MLB's proposal was scant on details -- and that was by design. Although the league could have offered enticements in an attempt to convert players into salary cap believers -- free agency for all players after five seasons and arbitration for all after two are seen as potentially compelling -- it instead intends to dig into the union's proposal in the days and weeks ahead and negotiate from there.
Still, the questions that remain from MLB's proposal are manifold. Among them:
Where else do the sides differ?
Both sides believe the other's plan does not do what it claims to. In its statement after the union's proposal, the league said the Dodgers actually would benefit to the tune of $70 million more available to spend. Despite the league saying players would make more money under its cap proposal -- 12 lower-spending teams would add $617 million to reach the floor while eight higher-spending teams would cut $578 million to get under the cap -- the union sees the presence of an escrow system as a genuinely mitigating factor that potentially takes money out of players' pockets.
Guaranteed contracts are a beacon for the MLBPA. Almost all NFL deals are non-guaranteed. And the NBA and NHL both use escrow to withhold a portion of player salaries every year. In scenarios where industry revenue does not meet expectations, the leagues can claw back what were supposed to be guaranteed salaries to keep the revenue split as defined. Last year, NBA players forfeited nearly $500 million because of a revenue shortfall. If the league exceeds revenue projections, however, players are not compensated above their contracted salaries.
So, how grim are things really?
Not great! But it's way, way, way too early to panic.
Barring something unexpected that changes the calculus of either side, the next six months are almost certainly going to be a slog toward a lockout. The parties will negotiate because they are legally obligated to, but unless one side changes its fundamental position -- and nothing indicates either will -- the league will lock the players out Dec. 1 and the sport will shut down. No free agency. No trades. No winter meetings. Nothing, just like in 2021.
That lockout ended after 99 days. What's different now is they are negotiating disparate frameworks.
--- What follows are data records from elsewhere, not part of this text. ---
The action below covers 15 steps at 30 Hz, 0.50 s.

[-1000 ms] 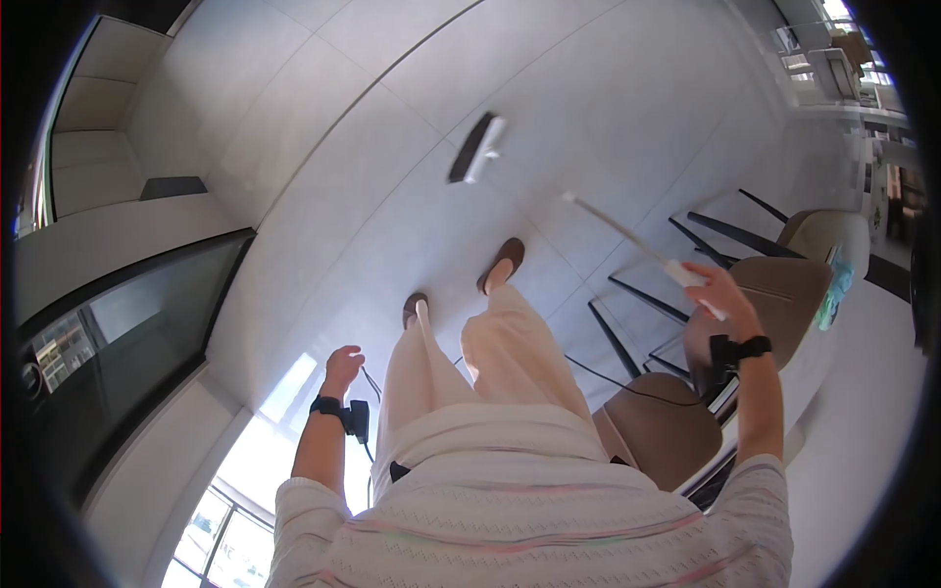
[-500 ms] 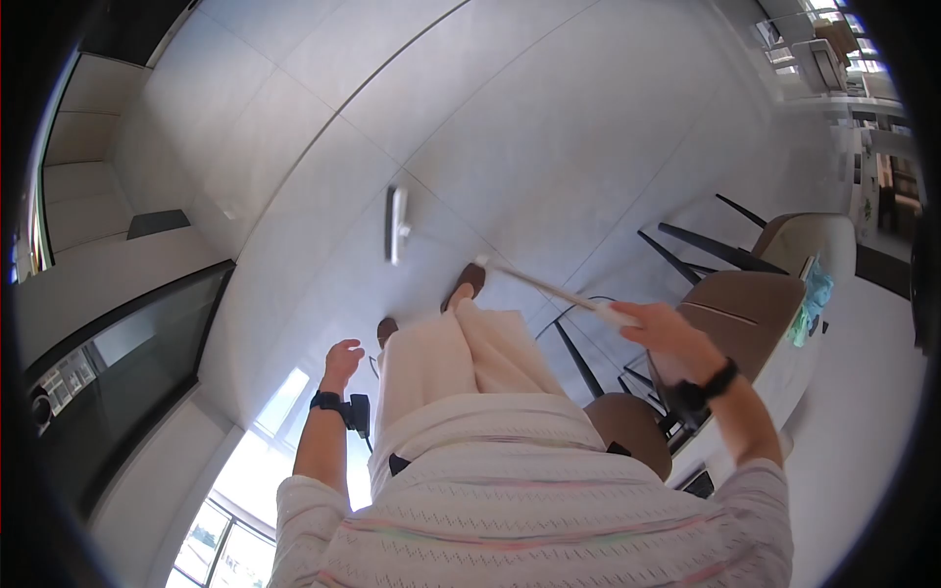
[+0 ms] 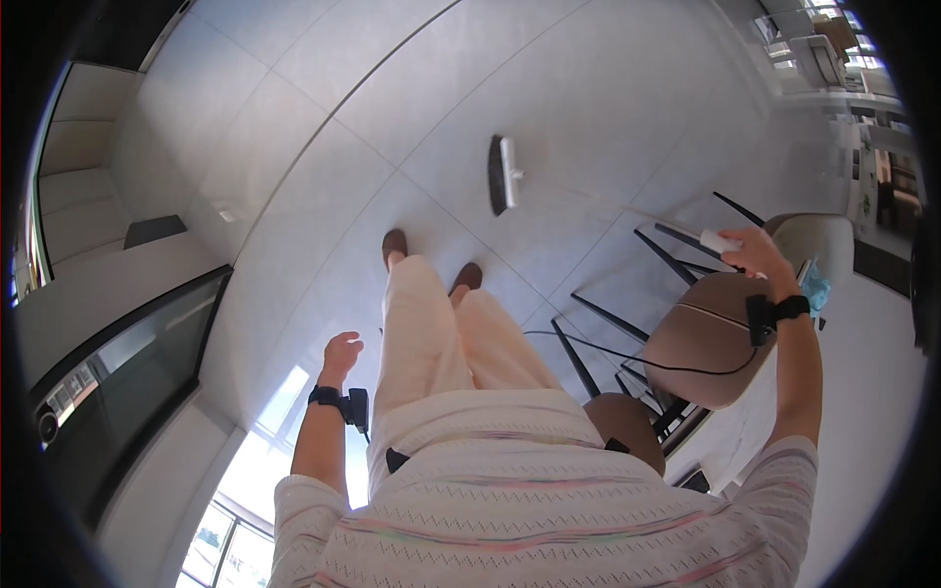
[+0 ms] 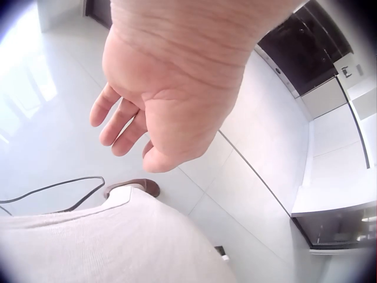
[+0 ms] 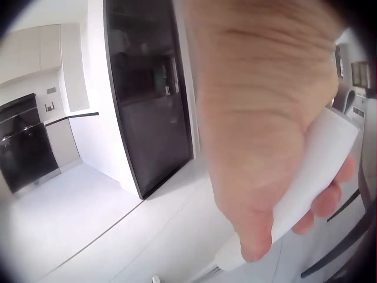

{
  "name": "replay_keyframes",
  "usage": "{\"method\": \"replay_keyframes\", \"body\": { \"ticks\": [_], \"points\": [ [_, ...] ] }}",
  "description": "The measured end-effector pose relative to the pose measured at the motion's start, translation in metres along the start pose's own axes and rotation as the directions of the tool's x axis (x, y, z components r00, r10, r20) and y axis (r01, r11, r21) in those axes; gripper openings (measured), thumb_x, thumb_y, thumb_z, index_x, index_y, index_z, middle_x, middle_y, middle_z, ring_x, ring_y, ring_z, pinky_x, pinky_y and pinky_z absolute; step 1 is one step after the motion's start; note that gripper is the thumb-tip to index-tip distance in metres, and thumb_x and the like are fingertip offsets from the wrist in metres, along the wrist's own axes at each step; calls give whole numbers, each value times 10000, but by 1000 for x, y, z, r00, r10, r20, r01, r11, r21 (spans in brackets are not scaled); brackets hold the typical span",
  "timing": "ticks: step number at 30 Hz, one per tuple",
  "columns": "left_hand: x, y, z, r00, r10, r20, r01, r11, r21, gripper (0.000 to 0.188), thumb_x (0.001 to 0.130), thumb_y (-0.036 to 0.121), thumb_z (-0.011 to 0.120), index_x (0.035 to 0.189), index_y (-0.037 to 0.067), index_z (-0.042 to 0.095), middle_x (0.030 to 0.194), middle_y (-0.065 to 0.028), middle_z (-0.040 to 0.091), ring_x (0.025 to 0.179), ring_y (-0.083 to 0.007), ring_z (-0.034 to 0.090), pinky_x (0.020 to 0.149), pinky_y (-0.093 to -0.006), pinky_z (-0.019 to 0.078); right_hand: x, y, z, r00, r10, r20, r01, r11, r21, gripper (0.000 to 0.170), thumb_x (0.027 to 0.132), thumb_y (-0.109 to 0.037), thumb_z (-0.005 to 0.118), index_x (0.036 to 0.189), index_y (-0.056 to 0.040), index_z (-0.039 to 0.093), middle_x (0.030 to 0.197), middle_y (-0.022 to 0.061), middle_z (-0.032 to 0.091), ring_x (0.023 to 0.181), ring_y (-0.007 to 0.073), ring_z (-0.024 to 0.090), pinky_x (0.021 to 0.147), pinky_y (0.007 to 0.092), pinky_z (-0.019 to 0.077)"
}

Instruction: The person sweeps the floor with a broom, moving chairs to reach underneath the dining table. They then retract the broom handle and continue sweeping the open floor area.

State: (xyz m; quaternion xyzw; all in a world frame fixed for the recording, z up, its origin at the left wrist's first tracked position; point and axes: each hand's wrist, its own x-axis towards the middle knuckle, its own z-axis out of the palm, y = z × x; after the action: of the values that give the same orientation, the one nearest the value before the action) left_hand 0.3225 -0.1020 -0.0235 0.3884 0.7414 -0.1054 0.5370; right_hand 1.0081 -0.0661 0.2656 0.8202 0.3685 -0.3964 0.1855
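A broom (image 3: 508, 176) with dark bristles and a white head is down on the pale floor, ahead of the person's feet. Its thin pole runs right to a white grip, and my right hand (image 3: 760, 257) holds that grip beside the chairs. In the right wrist view, the thumb lies along the white grip (image 5: 312, 171) and the fingers (image 5: 327, 200) wrap behind it. My left hand (image 3: 340, 358) hangs by the left leg, holding nothing. Its fingers (image 4: 121, 121) are loosely bent in the left wrist view.
Brown chairs (image 3: 706, 343) with dark legs stand at the right, by a pale table with a light blue cloth (image 3: 816, 286). A black cable (image 3: 637, 355) hangs from the right wrist. A dark glass-fronted cabinet (image 3: 137, 363) is at the left.
The broom head swung left toward the feet, then back out to the right. My right hand moved inward, then outward with it. The person stepped, and the left foot is now further forward.
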Motion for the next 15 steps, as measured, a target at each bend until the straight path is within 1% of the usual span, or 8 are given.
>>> {"method": "replay_keyframes", "body": {
  "ticks": [2,4,6,7,10,12,13,15],
  "points": [
    [5,10,-6,1000,11,9,-12,1000,9,339,698,181,625,1021,78,624,949,-125,637,880,-223,599,794,-305,462,-1,-5,-17,993,12,-120,-20,998,-66,455,666,-164,609,1120,-132,589,594,46,549,387,131,479,370,254,406],
    [15,13,-13,1000,22,22,-22,1000,18,339,698,177,627,1023,78,623,950,-123,637,881,-224,599,795,-305,461,-12,-20,-25,990,-8,-140,-5,996,-89,447,678,-146,593,1122,-97,582,582,55,541,383,129,473,368,263,403],
    [29,20,-25,999,31,10,-32,997,72,342,699,177,620,1026,77,622,949,-121,638,881,-228,599,798,-308,460,-31,-37,-23,984,8,-175,-3,999,34,447,691,-122,576,1132,-49,562,568,70,532,379,122,467,365,269,397],
    [36,24,-32,999,36,17,-38,997,74,342,699,177,620,1026,77,622,949,-121,638,881,-228,599,798,-308,460,-44,-46,-21,988,-51,-144,56,998,33,447,716,-102,568,1153,-14,532,554,70,522,383,112,471,364,269,394],
    [55,36,-49,1000,10,18,-11,995,96,345,697,171,614,1029,76,621,942,-118,640,872,-233,602,797,-310,461,-77,-64,-8,990,11,-143,-7,1000,25,444,757,-86,570,1191,-28,498,542,53,519,387,100,475,360,257,392],
    [73,41,-62,998,64,29,-67,993,100,354,690,185,609,1028,79,623,945,-127,639,876,-238,604,802,-311,462,-78,-79,13,993,99,-57,-90,986,138,459,765,-107,569,1208,-33,476,530,54,510,393,95,475,359,257,397],
    [79,50,-71,998,63,23,-65,993,96,354,690,185,609,1028,79,623,945,-127,639,876,-238,604,802,-311,462,-68,-83,34,982,190,-14,-175,932,318,386,773,-124,564,1139,-17,505,526,53,501,385,107,478,355,262,395],
    [86,71,-90,993,105,49,-111,984,140,354,681,202,601,1012,77,630,950,-134,638,879,-242,606,803,-312,463,-40,-98,58,989,140,42,-146,956,256,347,773,-130,558,1098,-18,512,536,61,508,381,117,484,352,271,393]
  ]
}}
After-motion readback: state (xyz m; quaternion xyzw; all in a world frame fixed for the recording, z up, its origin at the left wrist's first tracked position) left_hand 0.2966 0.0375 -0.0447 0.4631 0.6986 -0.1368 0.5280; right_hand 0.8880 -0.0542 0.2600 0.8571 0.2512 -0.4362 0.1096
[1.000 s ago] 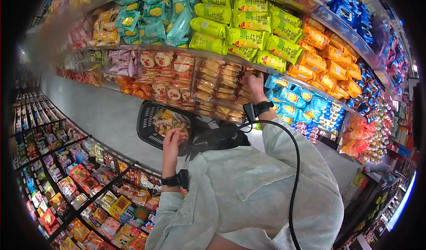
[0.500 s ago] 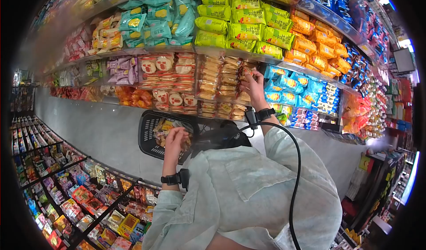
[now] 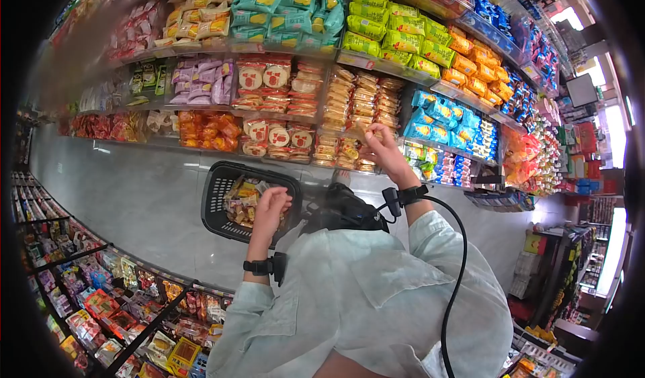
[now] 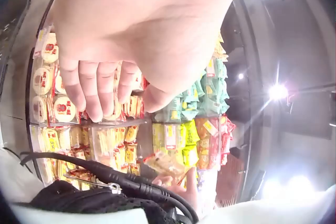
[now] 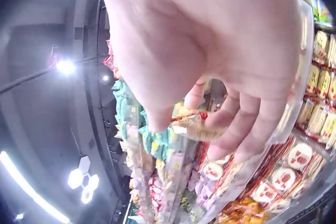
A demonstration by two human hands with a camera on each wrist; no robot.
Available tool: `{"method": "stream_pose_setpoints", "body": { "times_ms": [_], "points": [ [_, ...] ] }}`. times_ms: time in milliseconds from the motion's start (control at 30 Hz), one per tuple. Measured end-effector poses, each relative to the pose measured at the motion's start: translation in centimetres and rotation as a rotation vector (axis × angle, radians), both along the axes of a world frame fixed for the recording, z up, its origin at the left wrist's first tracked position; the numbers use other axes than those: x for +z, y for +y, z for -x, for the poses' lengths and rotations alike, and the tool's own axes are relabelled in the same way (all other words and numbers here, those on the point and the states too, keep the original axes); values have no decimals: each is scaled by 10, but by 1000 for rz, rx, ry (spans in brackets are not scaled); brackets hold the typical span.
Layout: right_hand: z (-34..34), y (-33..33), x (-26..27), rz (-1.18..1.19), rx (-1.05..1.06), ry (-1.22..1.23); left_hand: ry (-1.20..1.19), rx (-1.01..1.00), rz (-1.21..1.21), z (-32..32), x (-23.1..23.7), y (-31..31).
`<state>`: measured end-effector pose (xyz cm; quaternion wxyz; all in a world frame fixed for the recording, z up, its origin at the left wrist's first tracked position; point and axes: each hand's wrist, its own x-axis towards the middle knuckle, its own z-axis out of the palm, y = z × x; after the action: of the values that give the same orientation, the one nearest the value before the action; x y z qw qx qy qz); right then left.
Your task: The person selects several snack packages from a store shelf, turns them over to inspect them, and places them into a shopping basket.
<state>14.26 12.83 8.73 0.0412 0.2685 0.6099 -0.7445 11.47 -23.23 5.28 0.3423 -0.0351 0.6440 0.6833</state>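
Observation:
My right hand (image 3: pixel 384 151) pinches a small clear-wrapped biscuit packet (image 5: pixel 195 128) between thumb and fingers, in front of the lower snack bins. The packet has a tan filling and a red and yellow edge; it also shows in the left wrist view as a wrapped biscuit packet (image 4: pixel 165 164). Nothing is in my left hand (image 3: pixel 270 210), whose fingers hang loosely bent over the right side of a black basket (image 3: pixel 213 229). Inside the basket lies a heap of small wrapped snacks (image 3: pixel 243 200).
Tiered clear bins hold biscuit packets (image 3: pixel 366 99), round crackers (image 3: pixel 275 77), green bags (image 3: pixel 403 41), teal bags (image 3: pixel 289 21) and blue bags (image 3: pixel 437 119). Grey floor (image 3: pixel 144 197) lies left of the basket. Behind it is a low rack of packaged snacks (image 3: pixel 101 304). A black cable (image 3: pixel 462 270) runs from my right wrist.
My right hand has drawn back from the biscuit bin toward my body with a packet in its fingers. The left hand stays near the basket. The view has shifted.

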Motion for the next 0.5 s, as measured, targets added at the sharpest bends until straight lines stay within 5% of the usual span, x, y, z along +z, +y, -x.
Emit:
{"method": "stream_pose_setpoints", "body": {
  "times_ms": [300, 500],
  "points": [
    [-39, -94, 34, 322, 489, 26, 206, -236, -191, 14, 47, 17],
    [-33, -99, 24, 392, 443, 37, 205, -164, -171, 7, 39, 10]
  ]
}}
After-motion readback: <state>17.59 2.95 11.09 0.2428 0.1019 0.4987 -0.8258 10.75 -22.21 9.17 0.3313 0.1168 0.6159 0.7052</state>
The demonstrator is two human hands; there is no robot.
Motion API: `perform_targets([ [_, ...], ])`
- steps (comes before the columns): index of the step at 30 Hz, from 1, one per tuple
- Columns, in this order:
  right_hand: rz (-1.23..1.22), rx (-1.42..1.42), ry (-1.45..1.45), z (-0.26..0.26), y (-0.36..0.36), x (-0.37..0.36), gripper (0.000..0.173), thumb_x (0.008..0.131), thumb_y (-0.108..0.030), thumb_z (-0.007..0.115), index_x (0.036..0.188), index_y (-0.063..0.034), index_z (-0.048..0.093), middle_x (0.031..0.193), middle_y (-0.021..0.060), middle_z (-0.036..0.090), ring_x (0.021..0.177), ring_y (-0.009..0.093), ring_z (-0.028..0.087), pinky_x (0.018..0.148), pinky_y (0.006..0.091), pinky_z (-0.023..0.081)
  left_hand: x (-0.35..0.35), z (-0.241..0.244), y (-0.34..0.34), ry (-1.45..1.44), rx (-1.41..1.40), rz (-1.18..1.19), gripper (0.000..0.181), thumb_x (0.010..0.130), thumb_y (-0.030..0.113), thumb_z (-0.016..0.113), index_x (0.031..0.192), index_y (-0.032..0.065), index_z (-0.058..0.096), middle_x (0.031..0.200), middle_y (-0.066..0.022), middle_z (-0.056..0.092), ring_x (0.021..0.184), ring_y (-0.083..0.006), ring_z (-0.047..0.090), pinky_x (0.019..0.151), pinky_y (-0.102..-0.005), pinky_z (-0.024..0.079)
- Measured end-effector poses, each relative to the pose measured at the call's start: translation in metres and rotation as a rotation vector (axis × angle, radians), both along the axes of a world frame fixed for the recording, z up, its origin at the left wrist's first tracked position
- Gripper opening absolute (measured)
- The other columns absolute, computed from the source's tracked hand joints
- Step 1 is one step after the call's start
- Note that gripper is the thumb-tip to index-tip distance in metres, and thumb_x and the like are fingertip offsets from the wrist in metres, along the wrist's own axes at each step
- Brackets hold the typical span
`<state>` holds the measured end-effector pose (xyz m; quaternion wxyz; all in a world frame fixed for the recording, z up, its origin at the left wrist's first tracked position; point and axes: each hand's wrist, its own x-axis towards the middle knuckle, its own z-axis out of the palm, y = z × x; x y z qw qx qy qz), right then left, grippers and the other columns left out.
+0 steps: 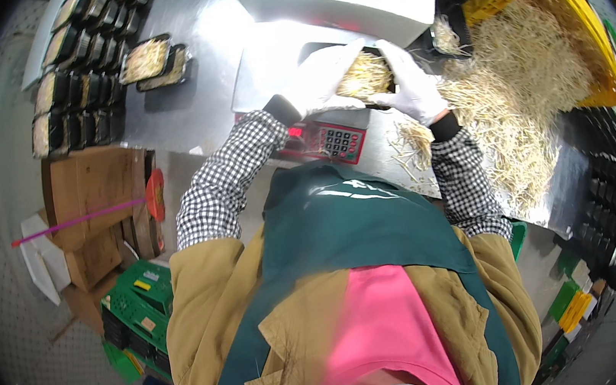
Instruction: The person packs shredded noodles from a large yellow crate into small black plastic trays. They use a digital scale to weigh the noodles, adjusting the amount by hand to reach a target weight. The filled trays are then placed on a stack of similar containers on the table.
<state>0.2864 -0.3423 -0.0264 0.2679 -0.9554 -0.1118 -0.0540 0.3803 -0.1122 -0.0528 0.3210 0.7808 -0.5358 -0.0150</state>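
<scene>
My left hand (323, 78), in a white glove, cups the left side of a small black tray heaped with bean sprouts (364, 77). On the other side my right hand (411, 84), also gloved, curves around the tray, its thumb near the front edge. Both hands hide much of the tray's rim, and I cannot tell whether it rests on the plate below. Beneath is a weighing scale with a pale platform (256, 77) and a red keypad panel (339, 141) whose display is lit. Loose sprouts (414, 142) lie by my right wrist.
A large pile of bean sprouts (505, 110) spills from a yellow crate (591, 30) at right. A white box (336, 1) stands behind the scale. Wrapped sprout packs (144, 59) lie at left, near stacked black packs (79, 93). Cardboard boxes (91, 190) stand below the table's left edge.
</scene>
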Motion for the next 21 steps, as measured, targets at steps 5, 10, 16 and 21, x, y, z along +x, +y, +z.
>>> perform_targets([
  [5,-0.058,-0.084,0.124,0.004,0.007,-0.003,0.06,0.087,-0.022,0.07,0.141,-0.0101,0.048,0.108,0.0172,0.064,0.104,0.033,0.062,0.093,0.0421,0.048,-0.002,-0.004,-0.01,-0.041,0.062,0.047,0.087,0.085,0.045,0.071,0.148,-0.0033,0.034,0.137,-0.0256,0.049,0.126,-0.039,0.049,0.109,-0.0447,0.039],
  [10,-0.083,0.01,-0.023,-0.008,0.007,-0.005,0.029,0.088,-0.017,0.067,0.118,-0.0169,0.068,0.094,0.0109,0.066,0.088,0.026,0.064,0.078,0.0381,0.051,-0.003,-0.006,-0.012,-0.065,0.126,0.073,0.08,0.088,0.039,0.068,0.147,-0.0031,0.036,0.136,-0.0252,0.051,0.124,-0.0383,0.051,0.108,-0.0443,0.04],
  [16,-0.133,0.091,-0.153,0.004,-0.024,-0.012,0.025,0.089,-0.015,0.067,0.114,-0.0198,0.071,0.082,0.005,0.066,0.078,0.021,0.066,0.071,0.0321,0.053,-0.004,0.003,-0.013,-0.084,0.178,0.055,0.081,0.086,0.039,0.07,0.146,-0.0038,0.037,0.134,-0.0264,0.052,0.123,-0.038,0.052,0.107,-0.0436,0.041],
  [21,-0.345,0.362,0.017,0.061,-0.082,-0.022,0.023,0.092,-0.017,0.071,0.113,-0.0116,0.075,0.088,0.0021,0.071,0.077,0.008,0.062,0.07,0.0228,0.051,0.002,0.015,-0.003,-0.033,0.117,0.051,0.087,0.08,0.043,0.076,0.147,0.0016,0.039,0.138,-0.0242,0.051,0.126,-0.0379,0.051,0.109,-0.0452,0.039],
])
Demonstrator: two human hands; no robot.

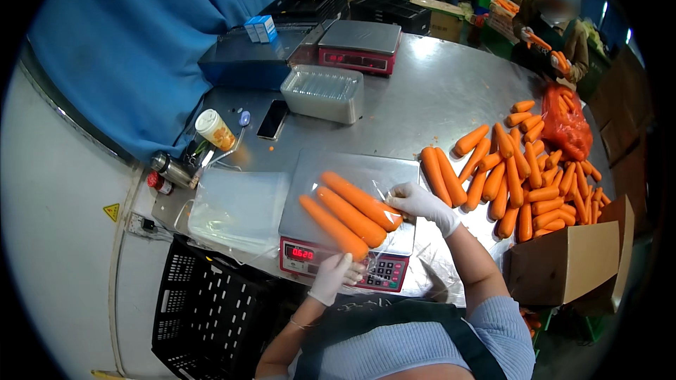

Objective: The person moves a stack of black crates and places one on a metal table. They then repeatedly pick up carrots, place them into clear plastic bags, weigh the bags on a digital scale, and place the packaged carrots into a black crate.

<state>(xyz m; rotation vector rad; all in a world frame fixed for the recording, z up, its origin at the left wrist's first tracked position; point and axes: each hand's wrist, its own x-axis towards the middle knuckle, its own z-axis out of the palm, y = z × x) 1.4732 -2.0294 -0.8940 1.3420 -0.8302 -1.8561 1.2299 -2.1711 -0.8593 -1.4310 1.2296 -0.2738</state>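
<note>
Both my hands wear white gloves. My left hand pinches the near edge of a clear plastic bag, and my right hand grips the same bag at its right side. Three carrots lie side by side inside the bag, over the steel plate of a red digital scale with a lit display. To the left of the scale rests a stack of clear plastic bags. A large pile of loose carrots spreads over the steel table on the right.
A cardboard box stands at the right edge, near a red mesh bag. Beyond are plastic trays, a phone, a cup and a second scale. A black crate sits below left. A co-worker holds carrots across the table.
</note>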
And that leads to the most important question of all: How dug in is each side?
If there is no movement in that regard by early March -- if they are still essentially speaking different languages -- the beginning of the 2027 season will be in legitimate danger. And if games are missed for the first time since 1994, the possibility of a prolonged lockout increases drastically and this new gilded age of baseball will come to a screeching halt.
Well, thanks, Debbie Downer. Can we end on some optimism maybe?
Sure! It's actually a decent sign that MLB and the MLBPA agreed that local TV revenue should be shared at a higher rate. And the fact that MLB is willing to put low-revenue teams on the hook for $171 million-plus guaranteed suggests the union's position that those teams could and should spend more has not gone unheard.
At the end of the day, the saving grace in all of this should be what both sides are willing to acknowledge: That the media-rights deal awaiting them after the 2028 season could change the financial outlook for everyone in a mutually beneficial way, and that a work stoppage -- particularly one that lingers -- would do the sort of damage to the game from which it would take years to recover. Perhaps at the end of the day all of this is posturing, performative, an attempt to get the best deal possible, and everyone involved understands that it would be malpractice to look at the game's successes -- the pitch clock and ABS and the World Baseball Classic and TV ratings and international growth -- and kill all of the positive momentum going for the game.
They've got time to figure it out. But the clock is officially ticking.